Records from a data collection
********

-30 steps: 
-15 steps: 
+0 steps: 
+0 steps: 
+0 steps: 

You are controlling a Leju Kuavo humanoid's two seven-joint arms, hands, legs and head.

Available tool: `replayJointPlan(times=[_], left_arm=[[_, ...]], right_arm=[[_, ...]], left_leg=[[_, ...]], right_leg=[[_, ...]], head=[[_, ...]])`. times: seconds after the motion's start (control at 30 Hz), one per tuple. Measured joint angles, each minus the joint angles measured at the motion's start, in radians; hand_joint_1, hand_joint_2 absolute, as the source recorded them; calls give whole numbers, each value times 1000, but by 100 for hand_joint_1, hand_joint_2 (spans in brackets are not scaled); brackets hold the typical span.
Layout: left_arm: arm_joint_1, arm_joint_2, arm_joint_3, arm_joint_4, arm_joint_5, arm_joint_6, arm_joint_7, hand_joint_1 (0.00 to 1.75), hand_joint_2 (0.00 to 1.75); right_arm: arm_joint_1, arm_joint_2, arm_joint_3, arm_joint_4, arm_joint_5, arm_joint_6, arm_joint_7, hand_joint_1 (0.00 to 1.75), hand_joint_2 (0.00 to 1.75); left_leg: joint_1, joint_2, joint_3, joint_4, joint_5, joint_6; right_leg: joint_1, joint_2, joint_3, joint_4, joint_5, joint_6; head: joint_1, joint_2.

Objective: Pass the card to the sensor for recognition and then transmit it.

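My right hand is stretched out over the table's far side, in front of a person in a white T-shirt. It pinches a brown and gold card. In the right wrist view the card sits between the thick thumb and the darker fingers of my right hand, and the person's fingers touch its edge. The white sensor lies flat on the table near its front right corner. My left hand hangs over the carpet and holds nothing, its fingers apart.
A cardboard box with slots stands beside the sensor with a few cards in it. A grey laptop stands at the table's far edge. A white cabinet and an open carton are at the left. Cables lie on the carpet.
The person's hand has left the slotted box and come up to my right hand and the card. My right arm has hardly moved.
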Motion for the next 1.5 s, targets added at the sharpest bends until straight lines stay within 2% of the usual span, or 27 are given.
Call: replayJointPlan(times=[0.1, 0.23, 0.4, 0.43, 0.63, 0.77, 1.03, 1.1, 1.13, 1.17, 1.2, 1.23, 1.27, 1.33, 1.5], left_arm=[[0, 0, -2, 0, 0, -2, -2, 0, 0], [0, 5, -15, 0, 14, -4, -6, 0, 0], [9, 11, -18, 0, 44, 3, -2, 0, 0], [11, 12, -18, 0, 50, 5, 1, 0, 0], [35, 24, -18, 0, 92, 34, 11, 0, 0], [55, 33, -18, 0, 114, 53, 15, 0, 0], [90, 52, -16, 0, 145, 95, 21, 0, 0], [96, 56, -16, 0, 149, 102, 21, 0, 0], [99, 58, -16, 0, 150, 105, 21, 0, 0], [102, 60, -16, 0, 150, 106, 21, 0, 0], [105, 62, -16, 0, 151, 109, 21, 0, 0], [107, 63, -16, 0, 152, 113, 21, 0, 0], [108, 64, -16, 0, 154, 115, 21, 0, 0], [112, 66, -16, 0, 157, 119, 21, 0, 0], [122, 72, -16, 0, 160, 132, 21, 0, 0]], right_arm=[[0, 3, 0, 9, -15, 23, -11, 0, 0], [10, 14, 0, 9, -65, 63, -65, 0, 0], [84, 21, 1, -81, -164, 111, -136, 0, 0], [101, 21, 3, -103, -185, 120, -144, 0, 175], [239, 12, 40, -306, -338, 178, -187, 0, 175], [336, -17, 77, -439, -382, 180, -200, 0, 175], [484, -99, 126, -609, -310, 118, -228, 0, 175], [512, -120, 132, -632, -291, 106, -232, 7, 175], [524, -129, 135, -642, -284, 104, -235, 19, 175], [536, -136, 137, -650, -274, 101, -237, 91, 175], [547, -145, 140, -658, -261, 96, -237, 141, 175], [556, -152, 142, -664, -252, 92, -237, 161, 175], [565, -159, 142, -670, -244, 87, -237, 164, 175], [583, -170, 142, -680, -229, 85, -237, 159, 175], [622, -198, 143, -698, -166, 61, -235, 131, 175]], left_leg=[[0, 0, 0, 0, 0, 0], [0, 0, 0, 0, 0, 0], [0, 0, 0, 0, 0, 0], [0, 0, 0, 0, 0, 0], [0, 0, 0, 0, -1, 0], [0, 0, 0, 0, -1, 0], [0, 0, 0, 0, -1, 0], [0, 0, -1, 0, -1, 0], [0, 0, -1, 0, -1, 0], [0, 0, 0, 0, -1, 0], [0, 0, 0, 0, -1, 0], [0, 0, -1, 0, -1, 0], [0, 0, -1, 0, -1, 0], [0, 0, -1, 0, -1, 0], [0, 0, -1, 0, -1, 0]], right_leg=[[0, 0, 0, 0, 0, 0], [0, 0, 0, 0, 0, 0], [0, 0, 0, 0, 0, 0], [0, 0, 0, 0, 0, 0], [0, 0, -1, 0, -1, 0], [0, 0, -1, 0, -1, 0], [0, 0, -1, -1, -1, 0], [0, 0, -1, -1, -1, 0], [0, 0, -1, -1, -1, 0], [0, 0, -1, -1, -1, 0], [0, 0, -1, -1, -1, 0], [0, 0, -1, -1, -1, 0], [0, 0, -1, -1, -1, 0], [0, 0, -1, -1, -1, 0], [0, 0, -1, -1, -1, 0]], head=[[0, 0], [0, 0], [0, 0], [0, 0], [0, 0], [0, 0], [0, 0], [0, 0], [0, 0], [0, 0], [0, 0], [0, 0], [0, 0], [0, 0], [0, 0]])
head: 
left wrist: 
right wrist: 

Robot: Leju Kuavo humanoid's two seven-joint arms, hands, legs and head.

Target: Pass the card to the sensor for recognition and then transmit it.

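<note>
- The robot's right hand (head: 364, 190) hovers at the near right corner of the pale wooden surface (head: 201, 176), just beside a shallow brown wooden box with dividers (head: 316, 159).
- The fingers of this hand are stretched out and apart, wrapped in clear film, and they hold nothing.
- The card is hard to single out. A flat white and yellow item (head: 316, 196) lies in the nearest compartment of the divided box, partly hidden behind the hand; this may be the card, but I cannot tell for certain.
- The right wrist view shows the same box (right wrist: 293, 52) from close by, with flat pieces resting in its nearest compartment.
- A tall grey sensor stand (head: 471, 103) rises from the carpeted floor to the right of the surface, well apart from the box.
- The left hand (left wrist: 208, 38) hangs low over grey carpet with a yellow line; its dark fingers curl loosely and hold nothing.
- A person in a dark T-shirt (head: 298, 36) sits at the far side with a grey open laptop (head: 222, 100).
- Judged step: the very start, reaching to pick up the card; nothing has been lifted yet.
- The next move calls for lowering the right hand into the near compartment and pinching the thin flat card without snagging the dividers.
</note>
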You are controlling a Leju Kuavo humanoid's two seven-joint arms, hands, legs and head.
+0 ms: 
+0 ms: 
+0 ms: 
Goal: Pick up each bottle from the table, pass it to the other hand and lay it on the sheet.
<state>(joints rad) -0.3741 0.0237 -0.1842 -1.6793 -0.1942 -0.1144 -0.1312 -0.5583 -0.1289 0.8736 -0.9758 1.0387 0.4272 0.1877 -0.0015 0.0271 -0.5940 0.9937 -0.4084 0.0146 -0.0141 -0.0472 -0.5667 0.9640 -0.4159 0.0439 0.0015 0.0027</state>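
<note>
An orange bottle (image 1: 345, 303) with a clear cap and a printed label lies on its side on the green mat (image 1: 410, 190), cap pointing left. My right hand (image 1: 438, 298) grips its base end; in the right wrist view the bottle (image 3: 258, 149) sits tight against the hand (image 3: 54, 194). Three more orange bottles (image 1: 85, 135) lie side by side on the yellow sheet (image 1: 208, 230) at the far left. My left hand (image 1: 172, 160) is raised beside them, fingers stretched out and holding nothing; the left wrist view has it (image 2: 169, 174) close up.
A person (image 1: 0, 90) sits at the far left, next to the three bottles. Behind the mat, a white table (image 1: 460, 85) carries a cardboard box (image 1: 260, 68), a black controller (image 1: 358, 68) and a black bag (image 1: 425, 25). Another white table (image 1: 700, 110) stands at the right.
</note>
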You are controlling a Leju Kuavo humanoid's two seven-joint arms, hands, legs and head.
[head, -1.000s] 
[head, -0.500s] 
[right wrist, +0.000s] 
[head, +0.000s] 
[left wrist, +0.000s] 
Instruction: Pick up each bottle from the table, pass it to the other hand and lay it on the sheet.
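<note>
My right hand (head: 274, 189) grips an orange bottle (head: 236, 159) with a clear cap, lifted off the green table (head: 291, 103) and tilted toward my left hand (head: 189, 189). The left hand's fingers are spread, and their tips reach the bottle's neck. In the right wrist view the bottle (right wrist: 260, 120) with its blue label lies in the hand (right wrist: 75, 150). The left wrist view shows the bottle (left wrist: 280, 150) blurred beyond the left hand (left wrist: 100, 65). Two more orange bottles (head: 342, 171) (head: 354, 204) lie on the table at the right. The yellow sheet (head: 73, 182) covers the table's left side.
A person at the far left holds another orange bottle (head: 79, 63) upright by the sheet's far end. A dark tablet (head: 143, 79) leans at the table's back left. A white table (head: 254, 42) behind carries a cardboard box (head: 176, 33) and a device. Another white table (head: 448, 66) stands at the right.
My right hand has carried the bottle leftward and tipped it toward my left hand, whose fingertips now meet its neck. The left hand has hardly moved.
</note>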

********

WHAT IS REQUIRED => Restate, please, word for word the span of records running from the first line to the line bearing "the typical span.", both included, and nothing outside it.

ANSWER BOX =>
-30 steps: 
-15 steps: 
+0 steps: 
+0 steps: 
+0 steps: 

You are controlling a Leju Kuavo humanoid's two seven-joint arms, hands, legs and head.

Available tool: `replayJointPlan(times=[_], left_arm=[[_, ...]], right_arm=[[_, ...]], left_leg=[[_, ...]], right_leg=[[_, ...]], head=[[_, ...]])`. times: seconds after the motion's start (control at 30 Hz), one per tuple. Measured joint angles, each minus the joint angles measured at the motion's start, in radians; hand_joint_1, hand_joint_2 absolute, as the source recorded them; calls give whole numbers, each value times 1000, but by 100 for hand_joint_1, hand_joint_2 (spans in brackets are not scaled); brackets hold the typical span.

This output is complete, so the exercise is closed.